Roger Federer, Rafael Nadal one win away from Wimbledon rematch

It’s almost here.

If Roger Federer and Rafael Nadal win their quarterfinals Wednesday, they would clash at Wimbledon for the first time since the 2008 final, considered by many to be the greatest tennis match ever.

But if you think Federer and Nadal are guaranteed to meet again Friday, consider this: Kei Nishikori and Sam Querrey, who face the Swiss and Spaniard, respectively, won the last duels in those matchups.

Japan’s Nishikori triumphed over Federer in the same city, too, at last year’s ATP Finals in London, while American Querrey — who bettered Nadal in Acapulco in 2017 — leads this year’s Wimbledon serving stats with a mammoth 100 aces.

Nishikori joined Nadal and Novak Djokovic as the lone players on both tours to make the quarterfinals at all three majors played so far in 2019 and unlike in the previous two, will be well rested for the contest against the 20-time grand slam winner.

“I feel like I am very confident this week, playing good tennis,” said world No. 7 Nishikori, who has only dropped one set so far, like Federer. “I’m happy to be playing Roger now because I think I’m in good shape.”

That’s a contrast to the Australian and French Opens.

In Melbourne, Nishikori contested three five-setters, then unluckily drew tournament king Djokovic.

He retired in the second set, citing a thigh injury brought on by his marathon encounters.

And at Roland Garros, coming off two five-setters, he had to tangle with “King of Clay” Nadal and was no match for the record 12-time tournament champion.

‘Everything is sort of pink’

Federer, bidding for a ninth Wimbledon title, isn’t expecting an easy time despite overall owning a 7-3 record against the 2014 US Open finalist.

It sure can’t be as easy as Federer’s fourth round, when he crushed big-serving Italian upstart Matteo Berrettini in 74 minutes. Berrettini’s coach admitted his charge was taught a lesson.

“I think it’s going to be tough,” Federer said of Nishikori. “He’s getting into quarters with a lot of energy. I remember some of the slams recently he arrived into the later stages of slams with maybe some tough matches going into it. So far it’s been really easy for him.

“I’m a big fan of his game. I think he’s got one of the best backhands in the game that we have right now. He’s a great return player. Solid mentally. I always thought he was a great talent.”

But then Federer gave an insight into his view of the world when he is in the zone.

“Everything is just sort of pink, it’s just happy out there. It just feels nice,” he told reporters.

“Then you rock up to a ball. You’re like, ‘I know I’m not going to miss one.’ You hit a winner. Then you do the same again and again. That’s probably one of the best feelings you can get as a tennis player on a tennis court.”

‘Can we predict the future?’

Nadal similarly owns a commanding 4-1 record against Querrey but the American has become quite the giant killer at Wimbledon having knocked off Djokovic and Andy Murray when they were the reigning champions.

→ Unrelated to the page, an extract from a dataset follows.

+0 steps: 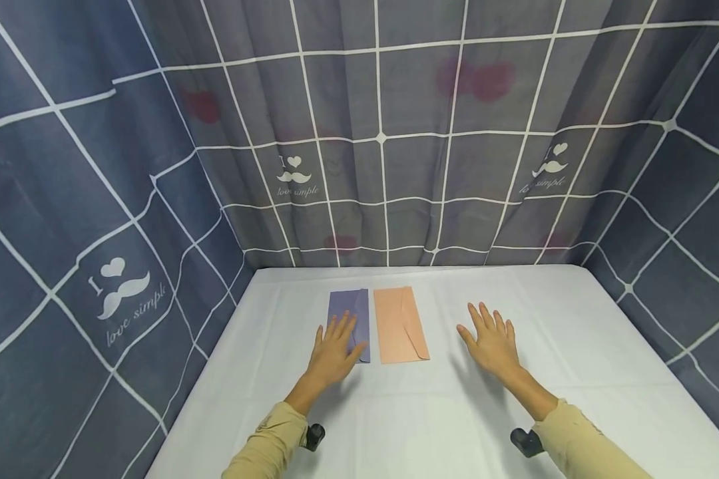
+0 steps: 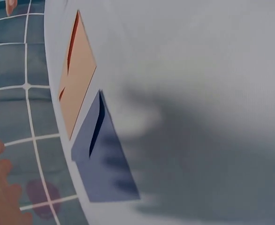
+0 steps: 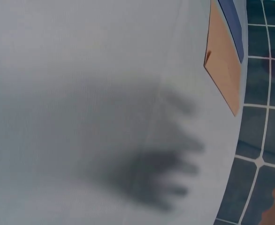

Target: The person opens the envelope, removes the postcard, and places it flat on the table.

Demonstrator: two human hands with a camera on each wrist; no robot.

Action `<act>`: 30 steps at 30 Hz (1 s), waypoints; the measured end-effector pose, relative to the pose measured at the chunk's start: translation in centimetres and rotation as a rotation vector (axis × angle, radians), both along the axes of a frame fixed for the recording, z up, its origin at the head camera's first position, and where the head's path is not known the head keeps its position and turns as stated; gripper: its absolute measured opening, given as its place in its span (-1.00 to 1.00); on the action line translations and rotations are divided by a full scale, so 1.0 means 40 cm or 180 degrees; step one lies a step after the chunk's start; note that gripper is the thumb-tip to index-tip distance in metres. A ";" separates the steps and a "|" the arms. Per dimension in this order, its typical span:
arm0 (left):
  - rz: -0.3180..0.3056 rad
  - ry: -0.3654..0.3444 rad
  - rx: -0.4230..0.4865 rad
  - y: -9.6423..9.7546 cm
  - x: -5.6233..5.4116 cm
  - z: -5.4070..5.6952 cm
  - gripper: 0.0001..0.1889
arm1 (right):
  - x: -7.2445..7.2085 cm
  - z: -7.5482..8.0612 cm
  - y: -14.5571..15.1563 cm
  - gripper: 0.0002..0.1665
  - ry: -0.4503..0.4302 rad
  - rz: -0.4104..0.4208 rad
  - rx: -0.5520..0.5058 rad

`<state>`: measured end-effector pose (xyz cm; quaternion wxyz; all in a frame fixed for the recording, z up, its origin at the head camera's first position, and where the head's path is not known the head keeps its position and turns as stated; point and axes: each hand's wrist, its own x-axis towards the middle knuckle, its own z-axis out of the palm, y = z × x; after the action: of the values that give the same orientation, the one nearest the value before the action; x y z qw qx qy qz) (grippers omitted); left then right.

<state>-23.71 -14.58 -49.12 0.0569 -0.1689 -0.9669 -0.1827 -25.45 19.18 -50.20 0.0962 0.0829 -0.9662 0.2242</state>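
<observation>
Tablecloth (image 1: pixel 419 426) in white fills the lower middle of the head view, and two envelopes lie on it side by side near the centre of that frame. On the left is a purple envelope (image 1: pixel 362 324), partly covered by the left hand (image 1: pixel 331 354); just to its right is an orange envelope (image 1: pixel 401 326), with a narrow strip of white between them. In the left wrist view, each flap lifts a little over a dark gap, and finger shadows fall across the purple paper.

The left hand is spread over the purple envelope, fingers extended and released, grasping nothing. The right hand (image 1: pixel 491 342), right of centre in the head view, is likewise unclenched, its fingers fanned above the white surface, apart from the orange envelope; its shadow crosses the lower part of the right wrist view.

Beige sleeves run to the bottom edge of the head view, with a black device (image 1: pixel 315 437) by the left wrist and another (image 1: pixel 526 442) by the right. Dark curtains (image 1: pixel 347 86) with white grid lines fill the top and both sides.
</observation>
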 end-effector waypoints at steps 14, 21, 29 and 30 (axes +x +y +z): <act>-0.0131 -0.0118 0.0036 0.065 -0.021 -0.062 -0.29 | -0.013 -0.044 -0.091 -0.25 0.0018 0.0069 -0.0064; -0.0178 -0.0155 -0.0072 0.097 -0.033 -0.113 -0.31 | -0.014 -0.081 -0.129 -0.25 -0.0020 0.0231 -0.0065; -0.0140 -0.0105 -0.0203 0.149 -0.026 -0.170 -0.32 | -0.012 -0.126 -0.146 -0.28 0.0018 0.0355 -0.0151; -0.0145 -0.0105 -0.0218 0.157 -0.023 -0.174 -0.33 | -0.013 -0.130 -0.148 -0.28 0.0000 0.0364 -0.0136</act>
<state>-24.65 -8.31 -56.08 0.0310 -0.1896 -0.9693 -0.1534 -25.97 13.27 -55.39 0.0850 0.1359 -0.9549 0.2499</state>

“When he plays well, he can be very, very dangerous in all surfaces,” said Nadal, who bagged the last of his two Wimbledon titles in 2010. “But, of course, in fast surfaces, when he serves with his aggressive game, maybe more.”

Nadal defended the tournament scheduling on “Manic Monday” after he was asked whether women’s No. 1 Ashleigh Barty should have played on Center Court instead of him, especially with the way their matches ended.

Barty fell in a three-set thriller to Alison Riske, with Nadal routing pal Joao Sousa in one hour, 45 minutes.

“But can we predict the future or not?” Nadal asked.

“She’s the world No. 1,” the reply came, to which Nadal countered: “I am the world No. 2 and I won 18 Grand Slams.”

The press corps erupted in laughter.

Closing on Federer

His latest victory at the French Open moved Nadal to within two majors of Federer for the first time ever, which would add spice should they battle again Friday. If it’s needed.

Nadal might have the psychological edge since he beat Federer in hurricane like winds in Paris last month in the semifinals in the 37-year-old’s return to the clay-court slam. Not to mention winning in the 2008 finale in four hours, 48 minutes to end Federer’s five-year reign.

The other member of the Big Three, Djokovic, was unsuccessful in his quest to land a fourth straight grand slam for the second time, undone by those winds and Dominic Thiem in the last four.

The defending champion’s path to the final looks relatively comfortable, even if Wednesday’s foe David Goffin — a regular practice partner — reached the final in Halle last month.

The winner plays either Roberto Bautista Agut or maiden grand slam quarterfinalist Guido Pella.

“Hopefully a long and successful week, second week,” said Djokovic.

The hope for most tennis fans is that Federer and Nadal line up on opposite sides of the net Friday.